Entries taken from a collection
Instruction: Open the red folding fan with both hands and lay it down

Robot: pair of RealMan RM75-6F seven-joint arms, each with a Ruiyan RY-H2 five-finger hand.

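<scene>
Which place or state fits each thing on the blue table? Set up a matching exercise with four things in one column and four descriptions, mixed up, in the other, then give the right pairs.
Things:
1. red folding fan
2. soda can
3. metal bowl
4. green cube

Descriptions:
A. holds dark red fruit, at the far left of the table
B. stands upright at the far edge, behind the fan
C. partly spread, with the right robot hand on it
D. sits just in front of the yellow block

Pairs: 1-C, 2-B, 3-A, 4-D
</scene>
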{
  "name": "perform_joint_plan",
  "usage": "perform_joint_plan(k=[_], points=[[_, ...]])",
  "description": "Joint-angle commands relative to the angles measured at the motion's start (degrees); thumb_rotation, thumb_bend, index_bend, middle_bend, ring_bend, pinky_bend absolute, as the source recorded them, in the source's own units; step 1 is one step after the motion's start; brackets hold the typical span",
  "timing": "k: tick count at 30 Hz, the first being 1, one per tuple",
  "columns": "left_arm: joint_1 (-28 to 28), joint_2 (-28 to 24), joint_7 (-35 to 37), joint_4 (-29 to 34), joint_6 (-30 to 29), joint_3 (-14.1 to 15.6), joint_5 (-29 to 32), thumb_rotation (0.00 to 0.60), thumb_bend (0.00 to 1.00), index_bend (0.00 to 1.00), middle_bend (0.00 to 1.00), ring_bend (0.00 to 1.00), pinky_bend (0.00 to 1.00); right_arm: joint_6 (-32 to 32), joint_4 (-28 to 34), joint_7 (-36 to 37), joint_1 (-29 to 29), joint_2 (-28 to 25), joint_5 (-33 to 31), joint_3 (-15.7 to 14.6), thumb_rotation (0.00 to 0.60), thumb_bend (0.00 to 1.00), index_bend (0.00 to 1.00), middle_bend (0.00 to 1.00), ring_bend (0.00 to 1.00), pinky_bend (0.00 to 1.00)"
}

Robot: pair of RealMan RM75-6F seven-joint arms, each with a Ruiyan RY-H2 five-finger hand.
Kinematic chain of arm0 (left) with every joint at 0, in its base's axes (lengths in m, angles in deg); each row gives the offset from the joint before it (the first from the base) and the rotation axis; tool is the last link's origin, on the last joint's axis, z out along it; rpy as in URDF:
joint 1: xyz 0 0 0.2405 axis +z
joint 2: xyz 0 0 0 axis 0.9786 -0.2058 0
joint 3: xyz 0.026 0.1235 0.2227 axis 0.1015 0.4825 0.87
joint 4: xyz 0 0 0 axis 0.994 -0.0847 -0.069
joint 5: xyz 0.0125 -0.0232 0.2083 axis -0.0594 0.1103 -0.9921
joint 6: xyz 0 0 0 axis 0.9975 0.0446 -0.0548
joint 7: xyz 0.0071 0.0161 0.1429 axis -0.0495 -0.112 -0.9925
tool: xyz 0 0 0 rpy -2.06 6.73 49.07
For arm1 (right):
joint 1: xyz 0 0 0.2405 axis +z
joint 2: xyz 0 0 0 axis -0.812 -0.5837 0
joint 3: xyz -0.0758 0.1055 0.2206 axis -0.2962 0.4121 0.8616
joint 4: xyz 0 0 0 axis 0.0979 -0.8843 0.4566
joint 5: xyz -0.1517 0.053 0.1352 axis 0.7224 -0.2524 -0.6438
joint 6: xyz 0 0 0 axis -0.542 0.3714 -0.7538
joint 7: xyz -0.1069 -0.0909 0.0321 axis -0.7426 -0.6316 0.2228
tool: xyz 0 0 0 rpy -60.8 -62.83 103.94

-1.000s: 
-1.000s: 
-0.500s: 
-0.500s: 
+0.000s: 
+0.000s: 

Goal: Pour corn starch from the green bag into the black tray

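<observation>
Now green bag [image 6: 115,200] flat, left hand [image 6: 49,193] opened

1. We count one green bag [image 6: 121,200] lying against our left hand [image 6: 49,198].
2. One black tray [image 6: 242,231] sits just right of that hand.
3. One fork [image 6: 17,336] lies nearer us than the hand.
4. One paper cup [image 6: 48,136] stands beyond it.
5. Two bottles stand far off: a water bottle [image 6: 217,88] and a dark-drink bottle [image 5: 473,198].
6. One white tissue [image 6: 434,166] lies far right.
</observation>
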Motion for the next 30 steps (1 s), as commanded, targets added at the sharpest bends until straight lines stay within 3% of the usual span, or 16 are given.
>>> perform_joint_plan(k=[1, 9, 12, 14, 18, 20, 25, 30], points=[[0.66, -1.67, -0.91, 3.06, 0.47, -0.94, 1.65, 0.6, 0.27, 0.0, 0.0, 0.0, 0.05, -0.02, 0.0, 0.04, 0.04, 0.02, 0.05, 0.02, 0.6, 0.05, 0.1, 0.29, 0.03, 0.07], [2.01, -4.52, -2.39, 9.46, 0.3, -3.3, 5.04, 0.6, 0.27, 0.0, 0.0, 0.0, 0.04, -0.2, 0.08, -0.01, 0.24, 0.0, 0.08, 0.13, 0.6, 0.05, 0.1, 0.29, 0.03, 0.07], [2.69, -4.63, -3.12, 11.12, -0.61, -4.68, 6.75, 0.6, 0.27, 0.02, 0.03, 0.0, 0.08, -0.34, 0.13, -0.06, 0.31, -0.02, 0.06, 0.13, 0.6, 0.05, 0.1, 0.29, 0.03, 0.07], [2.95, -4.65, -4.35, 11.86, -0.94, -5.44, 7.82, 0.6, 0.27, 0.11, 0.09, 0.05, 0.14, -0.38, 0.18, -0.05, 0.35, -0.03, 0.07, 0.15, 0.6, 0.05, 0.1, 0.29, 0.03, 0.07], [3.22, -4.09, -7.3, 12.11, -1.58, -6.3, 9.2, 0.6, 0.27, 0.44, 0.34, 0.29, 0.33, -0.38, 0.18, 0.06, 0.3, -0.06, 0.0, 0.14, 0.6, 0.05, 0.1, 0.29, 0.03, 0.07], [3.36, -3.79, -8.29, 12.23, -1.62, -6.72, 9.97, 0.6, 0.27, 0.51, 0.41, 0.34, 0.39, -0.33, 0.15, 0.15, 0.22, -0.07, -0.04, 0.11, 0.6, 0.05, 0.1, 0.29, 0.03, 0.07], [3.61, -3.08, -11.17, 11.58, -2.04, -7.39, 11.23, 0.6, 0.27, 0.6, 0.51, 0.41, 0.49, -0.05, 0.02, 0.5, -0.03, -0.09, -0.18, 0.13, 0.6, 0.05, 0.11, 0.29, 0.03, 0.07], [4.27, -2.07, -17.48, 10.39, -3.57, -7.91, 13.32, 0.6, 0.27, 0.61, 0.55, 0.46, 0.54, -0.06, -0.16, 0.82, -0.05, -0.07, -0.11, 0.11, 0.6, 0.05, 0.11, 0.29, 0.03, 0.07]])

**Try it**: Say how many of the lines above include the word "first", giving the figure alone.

**Answer to this problem**: 2